● **TASK TO COMPLETE**: In the listing below, locate the lines that hold "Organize" and copy them.

[[ PROVIDED INFORMATION, beginning ]]

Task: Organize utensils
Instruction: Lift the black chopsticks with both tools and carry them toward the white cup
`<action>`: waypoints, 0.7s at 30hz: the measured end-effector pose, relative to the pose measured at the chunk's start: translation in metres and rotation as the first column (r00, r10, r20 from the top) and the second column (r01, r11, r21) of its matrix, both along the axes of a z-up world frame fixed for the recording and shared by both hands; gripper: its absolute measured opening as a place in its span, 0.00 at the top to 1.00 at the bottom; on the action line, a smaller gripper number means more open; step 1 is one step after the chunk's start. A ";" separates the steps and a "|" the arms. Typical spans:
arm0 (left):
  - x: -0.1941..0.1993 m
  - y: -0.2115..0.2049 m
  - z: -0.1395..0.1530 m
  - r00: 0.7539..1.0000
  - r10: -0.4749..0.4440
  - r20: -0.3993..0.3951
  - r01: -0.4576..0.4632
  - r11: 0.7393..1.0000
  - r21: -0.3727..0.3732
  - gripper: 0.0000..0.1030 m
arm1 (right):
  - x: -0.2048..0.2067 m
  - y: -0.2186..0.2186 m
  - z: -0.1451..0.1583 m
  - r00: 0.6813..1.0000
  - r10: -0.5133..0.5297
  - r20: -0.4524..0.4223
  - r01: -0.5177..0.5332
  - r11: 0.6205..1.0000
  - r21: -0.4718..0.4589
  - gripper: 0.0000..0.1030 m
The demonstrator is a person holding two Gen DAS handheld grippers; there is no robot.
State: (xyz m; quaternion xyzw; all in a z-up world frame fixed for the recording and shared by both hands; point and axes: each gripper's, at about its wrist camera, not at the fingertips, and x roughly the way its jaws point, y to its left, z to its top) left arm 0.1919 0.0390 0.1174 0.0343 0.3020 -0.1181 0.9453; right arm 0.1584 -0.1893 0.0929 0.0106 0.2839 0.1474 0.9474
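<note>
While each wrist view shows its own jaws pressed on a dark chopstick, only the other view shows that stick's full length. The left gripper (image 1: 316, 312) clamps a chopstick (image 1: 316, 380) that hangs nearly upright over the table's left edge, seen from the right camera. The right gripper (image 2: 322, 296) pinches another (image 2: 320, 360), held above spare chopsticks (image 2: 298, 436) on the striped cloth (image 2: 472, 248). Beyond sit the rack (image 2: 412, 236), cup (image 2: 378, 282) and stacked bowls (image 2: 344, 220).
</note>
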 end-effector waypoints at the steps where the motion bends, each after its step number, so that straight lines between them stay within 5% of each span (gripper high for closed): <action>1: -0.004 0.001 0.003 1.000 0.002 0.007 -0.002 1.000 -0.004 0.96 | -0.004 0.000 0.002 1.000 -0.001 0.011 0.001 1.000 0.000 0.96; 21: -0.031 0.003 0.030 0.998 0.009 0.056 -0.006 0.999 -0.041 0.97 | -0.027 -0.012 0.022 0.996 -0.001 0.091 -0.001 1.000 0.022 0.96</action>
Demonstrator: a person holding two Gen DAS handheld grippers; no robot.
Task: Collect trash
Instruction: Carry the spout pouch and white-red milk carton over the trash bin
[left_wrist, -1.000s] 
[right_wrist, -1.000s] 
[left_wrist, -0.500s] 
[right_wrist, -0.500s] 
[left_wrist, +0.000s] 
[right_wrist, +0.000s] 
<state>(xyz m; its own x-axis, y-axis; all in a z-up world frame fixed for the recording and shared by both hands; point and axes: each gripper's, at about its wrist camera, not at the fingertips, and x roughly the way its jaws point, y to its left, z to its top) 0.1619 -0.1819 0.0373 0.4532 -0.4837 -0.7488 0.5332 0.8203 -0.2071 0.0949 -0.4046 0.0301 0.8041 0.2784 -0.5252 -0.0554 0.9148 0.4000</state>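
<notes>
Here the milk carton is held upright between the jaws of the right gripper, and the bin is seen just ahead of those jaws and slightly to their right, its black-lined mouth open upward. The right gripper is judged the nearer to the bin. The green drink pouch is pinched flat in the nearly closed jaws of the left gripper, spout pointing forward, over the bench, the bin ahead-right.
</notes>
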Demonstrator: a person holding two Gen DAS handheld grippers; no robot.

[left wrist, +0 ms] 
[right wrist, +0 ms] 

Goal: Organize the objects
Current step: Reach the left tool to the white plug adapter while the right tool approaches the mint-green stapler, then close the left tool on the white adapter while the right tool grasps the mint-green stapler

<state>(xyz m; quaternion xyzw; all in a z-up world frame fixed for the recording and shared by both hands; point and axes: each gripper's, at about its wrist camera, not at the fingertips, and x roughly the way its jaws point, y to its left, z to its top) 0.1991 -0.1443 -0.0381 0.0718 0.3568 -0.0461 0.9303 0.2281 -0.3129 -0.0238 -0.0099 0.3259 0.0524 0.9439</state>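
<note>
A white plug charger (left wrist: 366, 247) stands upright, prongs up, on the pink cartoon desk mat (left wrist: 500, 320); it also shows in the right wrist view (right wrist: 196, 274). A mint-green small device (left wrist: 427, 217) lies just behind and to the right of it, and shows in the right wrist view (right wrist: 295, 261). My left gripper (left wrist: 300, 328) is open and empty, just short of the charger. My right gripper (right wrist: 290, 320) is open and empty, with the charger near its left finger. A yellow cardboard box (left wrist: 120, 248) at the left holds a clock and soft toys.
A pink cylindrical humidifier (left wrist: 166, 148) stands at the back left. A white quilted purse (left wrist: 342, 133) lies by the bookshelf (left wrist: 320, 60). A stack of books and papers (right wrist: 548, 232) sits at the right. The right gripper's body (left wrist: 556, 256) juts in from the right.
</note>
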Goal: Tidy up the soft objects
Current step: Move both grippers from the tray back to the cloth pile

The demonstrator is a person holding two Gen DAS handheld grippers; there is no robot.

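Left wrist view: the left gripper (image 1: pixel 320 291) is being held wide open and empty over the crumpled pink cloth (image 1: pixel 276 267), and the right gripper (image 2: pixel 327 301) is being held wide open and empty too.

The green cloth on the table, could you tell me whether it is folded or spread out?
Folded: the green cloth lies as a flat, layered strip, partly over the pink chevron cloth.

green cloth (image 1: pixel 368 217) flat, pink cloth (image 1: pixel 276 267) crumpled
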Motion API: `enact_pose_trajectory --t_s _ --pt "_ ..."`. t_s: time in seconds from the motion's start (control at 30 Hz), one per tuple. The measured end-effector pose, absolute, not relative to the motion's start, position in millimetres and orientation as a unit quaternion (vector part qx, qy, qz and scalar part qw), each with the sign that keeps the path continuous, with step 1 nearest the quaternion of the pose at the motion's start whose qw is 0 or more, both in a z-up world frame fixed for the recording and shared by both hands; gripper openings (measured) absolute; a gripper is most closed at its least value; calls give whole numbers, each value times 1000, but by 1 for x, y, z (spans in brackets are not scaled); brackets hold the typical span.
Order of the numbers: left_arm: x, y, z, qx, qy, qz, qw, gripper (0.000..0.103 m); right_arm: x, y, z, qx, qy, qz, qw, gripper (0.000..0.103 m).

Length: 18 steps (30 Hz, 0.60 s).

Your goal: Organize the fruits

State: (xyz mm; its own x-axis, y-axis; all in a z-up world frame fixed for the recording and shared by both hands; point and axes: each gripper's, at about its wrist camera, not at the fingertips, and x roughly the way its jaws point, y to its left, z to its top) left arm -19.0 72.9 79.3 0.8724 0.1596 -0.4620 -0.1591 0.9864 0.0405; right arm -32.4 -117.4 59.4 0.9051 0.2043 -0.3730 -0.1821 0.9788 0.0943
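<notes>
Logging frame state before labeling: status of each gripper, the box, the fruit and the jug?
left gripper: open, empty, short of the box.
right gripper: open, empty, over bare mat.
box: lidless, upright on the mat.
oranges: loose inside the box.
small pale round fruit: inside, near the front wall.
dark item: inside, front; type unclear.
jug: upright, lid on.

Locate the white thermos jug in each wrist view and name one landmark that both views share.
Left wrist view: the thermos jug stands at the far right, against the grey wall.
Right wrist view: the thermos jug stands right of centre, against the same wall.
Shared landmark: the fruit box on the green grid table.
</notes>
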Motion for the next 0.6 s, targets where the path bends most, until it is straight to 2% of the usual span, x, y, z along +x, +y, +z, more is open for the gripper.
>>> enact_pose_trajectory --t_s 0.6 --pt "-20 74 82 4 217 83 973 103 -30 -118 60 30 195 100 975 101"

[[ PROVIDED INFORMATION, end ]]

● **TASK SOLUTION**:
Task: Organize utensils
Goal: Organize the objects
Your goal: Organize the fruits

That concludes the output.